Conditional Independence and it's properties

Introduction

Instead of discussing an independence between events, we will focus on the generalization of independence to sets of random variables.

Let’s start with key definitions.

Definitions

Def (Conditional Independence): \(X \perp Y \mid Z \Leftrightarrow P(X,Y \mid Z) = P(X\mid Z) P(Y \mid Z)\)

Note: We use \(\perp\) symbol instead of \(\perp \!\!\! \perp\) just for simplicity

Proposition: if \((X \perp Y \mid Z)\) then \(P(X \mid YZ) = P(X \mid Z)\)

Proof: By definition of Conditional Independence we have:

\[P(X,Y \mid Z) = P(X\mid Z) P(Y \mid Z)\]

On the other hand we may ise chain rule :

\[P(X,Y \mid Z) = P(X\mid Y,Z) P(Y \mid Z)\]

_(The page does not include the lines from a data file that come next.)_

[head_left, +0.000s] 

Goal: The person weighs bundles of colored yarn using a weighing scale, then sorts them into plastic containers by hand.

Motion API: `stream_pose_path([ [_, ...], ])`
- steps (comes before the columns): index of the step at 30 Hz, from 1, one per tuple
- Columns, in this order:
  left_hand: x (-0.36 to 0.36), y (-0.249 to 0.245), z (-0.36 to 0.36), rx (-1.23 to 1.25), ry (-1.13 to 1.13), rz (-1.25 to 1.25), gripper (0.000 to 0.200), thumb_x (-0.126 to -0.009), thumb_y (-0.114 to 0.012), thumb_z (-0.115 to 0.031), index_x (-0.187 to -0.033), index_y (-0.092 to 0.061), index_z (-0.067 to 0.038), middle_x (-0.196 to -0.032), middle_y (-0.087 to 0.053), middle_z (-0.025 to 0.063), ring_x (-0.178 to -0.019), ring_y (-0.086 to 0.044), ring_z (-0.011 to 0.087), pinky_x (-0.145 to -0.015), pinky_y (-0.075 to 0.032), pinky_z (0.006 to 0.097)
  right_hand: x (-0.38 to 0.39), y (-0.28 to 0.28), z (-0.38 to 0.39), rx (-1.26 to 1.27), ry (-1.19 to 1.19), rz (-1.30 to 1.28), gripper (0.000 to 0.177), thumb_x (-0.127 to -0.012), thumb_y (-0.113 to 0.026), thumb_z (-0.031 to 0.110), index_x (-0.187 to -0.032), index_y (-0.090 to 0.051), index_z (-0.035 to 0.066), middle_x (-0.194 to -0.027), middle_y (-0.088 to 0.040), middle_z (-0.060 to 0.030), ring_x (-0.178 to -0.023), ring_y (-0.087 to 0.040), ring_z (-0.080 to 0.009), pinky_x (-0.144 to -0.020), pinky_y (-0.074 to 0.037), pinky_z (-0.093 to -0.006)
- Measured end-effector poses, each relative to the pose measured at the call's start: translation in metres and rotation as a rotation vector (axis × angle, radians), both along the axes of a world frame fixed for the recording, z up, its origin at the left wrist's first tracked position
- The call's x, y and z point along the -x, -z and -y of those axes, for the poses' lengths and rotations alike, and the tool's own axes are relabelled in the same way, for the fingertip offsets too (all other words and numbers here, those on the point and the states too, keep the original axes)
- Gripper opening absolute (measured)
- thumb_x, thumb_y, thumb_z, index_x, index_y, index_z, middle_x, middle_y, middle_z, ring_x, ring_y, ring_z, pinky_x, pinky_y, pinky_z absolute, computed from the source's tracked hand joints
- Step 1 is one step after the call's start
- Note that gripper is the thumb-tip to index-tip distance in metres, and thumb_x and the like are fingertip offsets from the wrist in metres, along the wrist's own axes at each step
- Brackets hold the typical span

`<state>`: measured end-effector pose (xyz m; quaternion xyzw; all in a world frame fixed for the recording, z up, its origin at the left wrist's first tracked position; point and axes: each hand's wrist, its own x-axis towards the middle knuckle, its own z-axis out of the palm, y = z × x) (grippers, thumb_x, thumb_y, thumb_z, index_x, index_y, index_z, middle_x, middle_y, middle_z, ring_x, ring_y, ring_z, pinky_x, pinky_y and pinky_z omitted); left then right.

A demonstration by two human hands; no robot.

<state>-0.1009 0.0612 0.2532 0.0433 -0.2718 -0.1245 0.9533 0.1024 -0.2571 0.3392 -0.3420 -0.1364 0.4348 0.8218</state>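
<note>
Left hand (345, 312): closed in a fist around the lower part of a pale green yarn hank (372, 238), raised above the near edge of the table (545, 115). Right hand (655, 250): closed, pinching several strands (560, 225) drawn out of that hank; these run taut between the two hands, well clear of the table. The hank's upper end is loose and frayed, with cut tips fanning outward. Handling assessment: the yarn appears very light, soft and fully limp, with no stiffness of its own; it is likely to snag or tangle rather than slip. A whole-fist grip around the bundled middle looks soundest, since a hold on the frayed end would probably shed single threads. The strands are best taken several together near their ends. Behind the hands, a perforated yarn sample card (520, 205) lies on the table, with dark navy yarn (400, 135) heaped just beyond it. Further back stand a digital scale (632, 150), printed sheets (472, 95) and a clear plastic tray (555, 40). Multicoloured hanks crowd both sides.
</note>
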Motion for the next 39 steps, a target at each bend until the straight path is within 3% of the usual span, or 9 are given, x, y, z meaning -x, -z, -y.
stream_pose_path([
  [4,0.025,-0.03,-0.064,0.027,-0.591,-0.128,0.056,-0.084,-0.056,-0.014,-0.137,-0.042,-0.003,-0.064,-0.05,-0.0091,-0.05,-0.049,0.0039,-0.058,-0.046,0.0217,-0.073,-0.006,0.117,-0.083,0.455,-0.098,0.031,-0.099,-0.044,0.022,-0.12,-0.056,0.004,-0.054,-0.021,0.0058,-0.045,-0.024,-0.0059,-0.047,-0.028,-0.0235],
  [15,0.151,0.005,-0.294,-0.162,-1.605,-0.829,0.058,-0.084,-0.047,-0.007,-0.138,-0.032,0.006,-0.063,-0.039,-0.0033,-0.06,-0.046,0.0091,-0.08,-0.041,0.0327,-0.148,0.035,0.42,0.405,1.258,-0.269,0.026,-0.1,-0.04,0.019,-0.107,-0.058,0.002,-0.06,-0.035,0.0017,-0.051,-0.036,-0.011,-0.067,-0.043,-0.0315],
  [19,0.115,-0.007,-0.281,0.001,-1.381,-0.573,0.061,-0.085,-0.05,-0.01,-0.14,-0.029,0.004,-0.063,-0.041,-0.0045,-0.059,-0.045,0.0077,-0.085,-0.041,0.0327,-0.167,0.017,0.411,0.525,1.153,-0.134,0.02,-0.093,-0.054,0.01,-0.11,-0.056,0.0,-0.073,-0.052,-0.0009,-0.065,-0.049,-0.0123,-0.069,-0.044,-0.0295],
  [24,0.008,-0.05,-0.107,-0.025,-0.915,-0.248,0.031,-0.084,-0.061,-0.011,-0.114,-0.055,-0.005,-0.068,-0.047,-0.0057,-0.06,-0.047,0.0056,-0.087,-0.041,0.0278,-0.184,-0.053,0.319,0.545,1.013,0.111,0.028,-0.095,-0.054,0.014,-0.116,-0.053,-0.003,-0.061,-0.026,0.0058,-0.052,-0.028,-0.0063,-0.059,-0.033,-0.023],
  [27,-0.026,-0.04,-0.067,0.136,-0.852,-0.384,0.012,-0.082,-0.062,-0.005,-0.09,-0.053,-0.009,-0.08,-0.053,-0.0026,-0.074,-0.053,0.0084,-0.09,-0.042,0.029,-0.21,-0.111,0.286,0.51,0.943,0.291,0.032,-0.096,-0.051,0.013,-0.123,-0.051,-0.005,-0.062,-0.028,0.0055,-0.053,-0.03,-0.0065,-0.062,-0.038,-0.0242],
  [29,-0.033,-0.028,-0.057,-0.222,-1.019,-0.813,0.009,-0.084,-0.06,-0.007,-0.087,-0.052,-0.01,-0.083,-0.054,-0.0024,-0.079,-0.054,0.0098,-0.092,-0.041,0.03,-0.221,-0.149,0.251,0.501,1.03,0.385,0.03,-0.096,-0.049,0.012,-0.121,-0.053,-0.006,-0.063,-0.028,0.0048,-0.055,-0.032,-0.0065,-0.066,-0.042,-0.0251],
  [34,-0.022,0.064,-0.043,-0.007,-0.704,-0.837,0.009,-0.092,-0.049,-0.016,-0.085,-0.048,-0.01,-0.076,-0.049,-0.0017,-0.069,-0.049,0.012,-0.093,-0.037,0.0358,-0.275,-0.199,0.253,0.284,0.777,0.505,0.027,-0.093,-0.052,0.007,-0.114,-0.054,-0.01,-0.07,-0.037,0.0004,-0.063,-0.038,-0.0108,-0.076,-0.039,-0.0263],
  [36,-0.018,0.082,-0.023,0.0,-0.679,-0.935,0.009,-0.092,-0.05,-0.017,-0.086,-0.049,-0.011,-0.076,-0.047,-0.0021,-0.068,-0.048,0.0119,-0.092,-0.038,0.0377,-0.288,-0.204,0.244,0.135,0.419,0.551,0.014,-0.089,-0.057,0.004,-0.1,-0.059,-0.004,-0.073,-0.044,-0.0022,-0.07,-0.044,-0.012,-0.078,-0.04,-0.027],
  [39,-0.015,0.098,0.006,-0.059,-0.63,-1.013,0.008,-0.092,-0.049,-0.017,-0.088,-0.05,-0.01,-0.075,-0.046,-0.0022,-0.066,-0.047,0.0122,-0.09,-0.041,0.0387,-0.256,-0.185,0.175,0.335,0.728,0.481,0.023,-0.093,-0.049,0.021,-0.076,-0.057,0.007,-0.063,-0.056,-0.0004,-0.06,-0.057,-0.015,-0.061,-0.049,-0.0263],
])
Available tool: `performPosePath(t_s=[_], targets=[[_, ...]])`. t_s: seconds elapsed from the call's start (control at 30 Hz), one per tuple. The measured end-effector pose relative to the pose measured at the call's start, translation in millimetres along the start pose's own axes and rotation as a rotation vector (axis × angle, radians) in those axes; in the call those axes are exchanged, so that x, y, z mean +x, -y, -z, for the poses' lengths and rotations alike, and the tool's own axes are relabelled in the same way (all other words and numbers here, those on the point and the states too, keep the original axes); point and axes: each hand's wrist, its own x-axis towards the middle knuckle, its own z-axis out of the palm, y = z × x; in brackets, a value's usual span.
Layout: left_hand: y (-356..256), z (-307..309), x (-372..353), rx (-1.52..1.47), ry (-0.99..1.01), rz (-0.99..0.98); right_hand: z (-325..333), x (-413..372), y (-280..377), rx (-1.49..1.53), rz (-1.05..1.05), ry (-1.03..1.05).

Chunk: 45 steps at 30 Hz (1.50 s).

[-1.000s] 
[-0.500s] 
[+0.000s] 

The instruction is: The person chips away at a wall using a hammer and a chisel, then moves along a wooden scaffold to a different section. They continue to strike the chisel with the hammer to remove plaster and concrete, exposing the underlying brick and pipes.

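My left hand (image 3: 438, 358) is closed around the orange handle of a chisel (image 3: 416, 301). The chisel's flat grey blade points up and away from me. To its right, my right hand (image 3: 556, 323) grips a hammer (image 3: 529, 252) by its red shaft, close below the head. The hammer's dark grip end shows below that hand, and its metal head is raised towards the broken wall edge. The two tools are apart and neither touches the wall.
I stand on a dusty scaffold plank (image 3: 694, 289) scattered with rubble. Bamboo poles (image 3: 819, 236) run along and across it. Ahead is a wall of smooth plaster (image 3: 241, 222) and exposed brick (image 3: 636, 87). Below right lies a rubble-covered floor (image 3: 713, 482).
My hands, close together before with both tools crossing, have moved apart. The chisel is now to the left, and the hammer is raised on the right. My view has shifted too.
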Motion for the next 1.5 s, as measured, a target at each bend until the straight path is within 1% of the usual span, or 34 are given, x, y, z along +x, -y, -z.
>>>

Now we can compare both sides and it is clear that \(P(X \mid YZ) = P(X \mid Z)\)#

Properties

1.Symmetry: \((X \perp Y \mid Z) \Rightarrow (Y \perp X \mid Z)\)

2.Decomposition:

\((X \perp Y, W \mid Z) \Rightarrow (X \perp Y \mid Z)\) or \((X \perp Y, W \mid Z) \Rightarrow (X \perp W \mid Z)\)

Proof

\((X \perp Y, W \mid Z) \Rightarrow \\ \Rightarrow P(X, Y, W \mid Z) =P(X \mid Z)\cdot P(Y,W \mid Z)\Leftrightarrow \\ \Leftrightarrow \sum\limits_{W}P(X, Y, W \mid Z) = \sum\limits_{W} P(X \mid Z)\cdot P(Y,W \mid Z)\Leftrightarrow \\ \Leftrightarrow P(X, Y\mid Z) = P(X \mid Z)\sum\limits_{W} P(Y,W \mid Z) \Leftrightarrow \\ \Leftrightarrow P(X, Y\mid Z) = P(X \mid Z)P(Y \mid Z) \Rightarrow \\ \Rightarrow (X \perp Y \mid Z)\) #

3.Weak union

\((X \perp Y, W \mid Z) \Rightarrow(X \perp Y \mid Z, W)\)

Proof

Using Chain rule(1), Decomposition property(2) and proposition of Conditional Independency (3), we may write:

\(P(X,Y \mid W, Z) \stackrel{(1)}{=}P(X \mid W, Z, Y) P(Y \mid W, Z) \stackrel{(2)}{=} \\ \stackrel{(2)}{=} P(X \mid Z) P(Y \mid W, Z) \stackrel{(3)}{=} P(X \mid W, Z) P(Y \mid W, Z)\) #

4.Contraction

\((X \perp W \mid Z, Y) \&(X \perp Y \mid Z) \Rightarrow(X \perp Y, W \mid Z)\)

Proof:

\((X \perp W \mid Z, Y) \Rightarrow \\ \Rightarrow P(X, W\mid Z, Y) = P(X\mid Z, Y) \cdot P(W\mid Z,Y)\Leftrightarrow \\ \Leftrightarrow \frac{P(X,W,Y \mid Z)}{P(Y \mid Z)}=\frac{P(X,Y \mid Z)}{P(Y \mid Z)}\frac{P(W,Y \mid Z)}{P(Y \mid Z)}\Leftrightarrow \\ \Leftrightarrow \frac{P(X,W,Y \mid Z)}{P(Y \mid Z)}=\frac{P(X \mid Z)P(Y \mid Z)}{P(Y \mid Z)}\frac{P(W,Y \mid Z)}{P(Y \mid Z)}\Leftrightarrow \\ \Leftrightarrow \frac{P(X,W,Y \mid Z)}{P(Y \mid Z)}=P(X \mid Z)\frac{P(W,Y \mid Z)}{P(Y \mid Z)}\Leftrightarrow \\ \Leftrightarrow P(X,W,Y \mid Z)=P(X \mid Z)P(W,Y \mid Z)\Rightarrow \\ \Rightarrow X \perp W,Y \mid Z\) #

5.Intersection

\((X \perp Y \mid Z, W) \&(X \perp W \mid Z, Y) \Longrightarrow(X \perp Y, W \mid Z)\)

Proof:

Using independency, we may write: \(P(X \mid Z, W) = P(X \mid Z, W, Y) = P(X \mid Z, Y)\Leftrightarrow \\ \Leftrightarrow \frac{P(X, W \mid Z)}{P(W \mid Z)} = \frac{P(X,Z \mid Y)}{P(Y \mid Z)}\Leftrightarrow \\ \Leftrightarrow P(X, W \mid Z)P(Y \mid Z) = P(X,Z \mid Y)P(W \mid Z)\)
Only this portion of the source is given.